The old doctor nodded, his face expressionless. “Have you called the police?”
“No,” Barnes said. “Not yet.”
“That’s what most people would do, Mr. Barnes.”
“We’re not …” Barnes hesitated.
“Not what?”
“Not the sort of people the police pay much attention to, Doctor. A man in your position—you’re a physician, you own this house, you have a certain status in the community.”
“Can’t say I’ve ever noticed it.”
“I think—Dr. Makee, I used to be a regional sales manager for the Continental Crusher Division of Yevco Incorporated. I had a house and a wife and kid. Two cars, a gold American Express Card, all that stuff.”
The old doctor nodded. “What happened?”
“A lot of things. The point I want to make is that when I lost all that, I lost it so slowly I hardly noticed it happening. The wife and the kid and the house and one car first. That was all in one lump.”
“I see.”
“Then my job. After that I went through five jobs in a little over a year. Each of them looked nearly as good as the last one—do you know what I mean? I know you’re thinking it was my own fault, but not all of it was. Like, once I was sales manager for a small company. They got bought up by a big one, and I was out. They said I could stay around as a sales trainee if I wanted, and I told them to stuff it. Today I’d jump at that.”
The old doctor nodded again.
“I’m getting way off my point. What I wanted to say was that one day I was making a call at a liquor store. The man who owned it was out front by the register, and he didn’t want any. You know how they do, ‘I ain’t got time, come back next month,’ all that bullshit.”
“I can imagine.”
“While I was standing there trying to tell him about the products I represented, a cop came in. The owner looked at him and said, ‘Throw this guy out.’ I suppose the cop got a fifth of cheap Scotch from him at Christmas; they usually do. Anyway, he grabbed me.”
Dr. Makee chuckled. “The bum’s rush, that’s what we used to call it.”
“They still call it that. It’s funny, until you realize you’re the bum. Anyway, the cop did it. He tossed me out so I couldn’t get my feet under me, and I landed on my hands and knees on the sidewalk. When he threw my sample case after me, it hit so the latch came open. All my samples were scattered on that sidewalk. Some of them got stepped on, and some of them got lost; I suppose people picked them up and carried them home.”
“I can understand how that must have hurt you, Mr. Barnes,” Dr. Makee said softly.
“In a way, he’d done me a favor, because that was when I knew where I was. That’s about where all of us who lived with Mr. Free are. You wanted to know why we didn’t call the police.”

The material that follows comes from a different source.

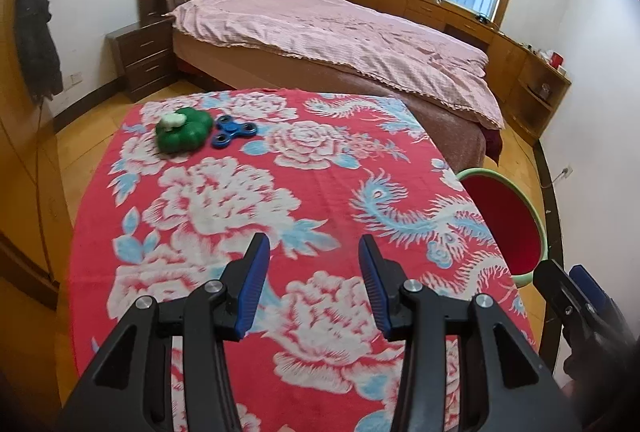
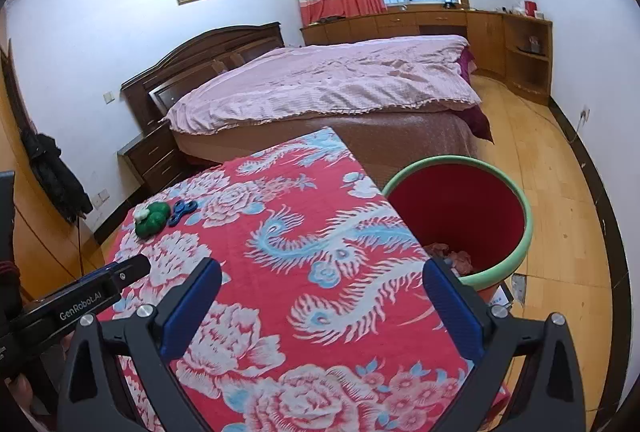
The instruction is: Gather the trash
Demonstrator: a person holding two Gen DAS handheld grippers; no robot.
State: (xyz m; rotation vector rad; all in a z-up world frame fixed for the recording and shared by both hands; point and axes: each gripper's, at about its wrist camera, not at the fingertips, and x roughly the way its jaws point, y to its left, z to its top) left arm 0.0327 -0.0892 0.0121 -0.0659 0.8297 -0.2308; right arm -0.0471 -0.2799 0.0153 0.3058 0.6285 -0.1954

“You’ll have to excuse an old man, Mr. Barnes. We get set in our ways, and I suppose I was thinking more about how the police used to be than how they are now. Ben would have called them himself, that’s what I was thinking; but he was old like me. Ben and I, we sort of lived in the past, I suppose. It was hard for us to keep in mind how much the world’s changed. You’re too young to understand it, maybe. Crystals in the brain’s what some of them think it is. Did you know that, Mr. Barnes? Hirano bodies. The brain’s turning to glass, or something like it. Well, folks said the both of us were cracked a long time ago.”
Barnes laughed dutifully.
“For you young people, it’s all the same. But people my age, or Ben’s age, we have to wonder what kind of glass it is. For some a shot glass, I suppose. One of those funny mirrors for Ben, I think, and if Trudie were still with me, hers might be a pretty cut-glass vase. I don’t know.”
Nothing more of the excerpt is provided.